Além dos problemas judiciais que constituem um forte empecilho no meio do caminho, Jair Bolsonaro depara-se com a concorrência de nomes que se projetaram ultimamente no campo da direita e que ameaçam, concretamente, a sua hegemonia, a exemplo do governador de São Paulo, Tarcísio de Freitas, do Republicanos, do governador de Goiás, Ronaldo Caiado, do União Brasil, de Romeu Zema, do Novo, de Minas Gerais, além do imprevisível Pablo Marçal, que tumultuou a eleição para a prefeitura de São Paulo este ano. O ex-presidente partiu, na entrevista à “Veja”, para desdenhar dos concorrentes. Admitiu apenas que Tarcísio de Freitas, seu ex-ministro da Infraestrutura, é um “baita gestor”. Na sequência, advertiu que só fala depois de enterrado. “Estou vivo. Com todo respeito, chance só tenho eu, o resto não tem nome nacional. O candidato sou eu”. Questionado se está empenhado em atuar no movimento pela anistia aos golpistas de 8 de Janeiro, o ex-presidente diz que o foco é tirar da prisão pais e mães de família condenados. “Fiz um vídeo, apelei aos senhores do STF. Tem que ter um pouco de coração (…) É um abuso na condenação. Já deu o que tinha que dar isso aí. Tenho dito que nessa história de anistia o meu caso está em segundo plano”.

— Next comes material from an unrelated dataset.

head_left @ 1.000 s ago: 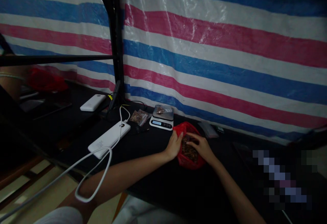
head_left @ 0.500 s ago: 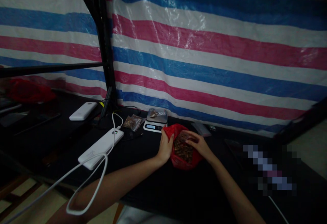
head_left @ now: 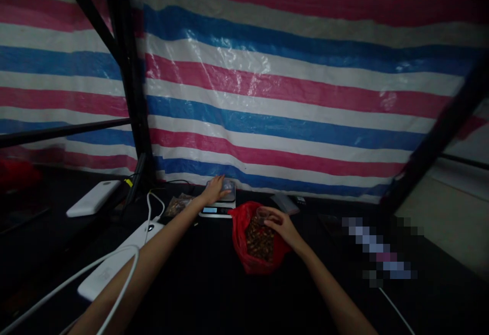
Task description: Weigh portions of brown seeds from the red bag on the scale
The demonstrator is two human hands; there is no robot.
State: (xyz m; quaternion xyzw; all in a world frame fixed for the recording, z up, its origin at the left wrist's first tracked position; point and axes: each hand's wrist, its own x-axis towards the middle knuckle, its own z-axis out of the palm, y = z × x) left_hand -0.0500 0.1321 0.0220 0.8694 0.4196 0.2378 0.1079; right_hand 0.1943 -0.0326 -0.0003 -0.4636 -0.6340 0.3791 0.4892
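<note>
- Head view: left hand (head_left: 214, 190), fingers spread flat, rests on the scale (head_left: 218, 203) at 12 o'clock from the red bag (head_left: 244, 243).
- Right hand (head_left: 280, 225), fingers curled, grips a small cup (head_left: 263, 216) over the bag's mouth at table centre.

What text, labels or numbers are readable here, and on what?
None readable.
Scale display: lit, digits too blurred.
Nearer power bank: faint marking, too small to read.
Mosaic-blurred patch on the table at right: illegible.
Red bag, striped tarp: no print visible.
</note>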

Prestes a ser indiciado pela PF como um dos envolvidos na tentativa de golpe, Bolsonaro diz que não teme o julgamento pelo qual vai responder, mas “quem” vai julgá-lo. E adianta: “É só perseguição, sinto isso o tempo todo: baleia, leite condensado, cartão de vacina, golpe usando a Constituição. Nunca joguei fora das quatro linhas. Não tenho medo de julgamento, minha preocupação é quem vai me julgar”. O ex-presidente é investigado pela Polícia Federal por suspeita de tramar um golpe de Estado para se manter no poder após a derrota para Lula nas eleições de 2022. Ele teve o passaporte retido depois de ser alvo de uma operação em fevereiro sobre o caso. Na semana passada, a Primeira Turma do STF decidiu manter, por unanimidade, a retenção do passaporte do ex-presidente. A situação de Bolsonaro é complicada sob todos os pontos de vista, mas ele insiste em se manter à tona a qualquer custo. Só o futuro dirá se Bolsonaro ainda tem influência ou se já está sendo descartado do cenário político nacional.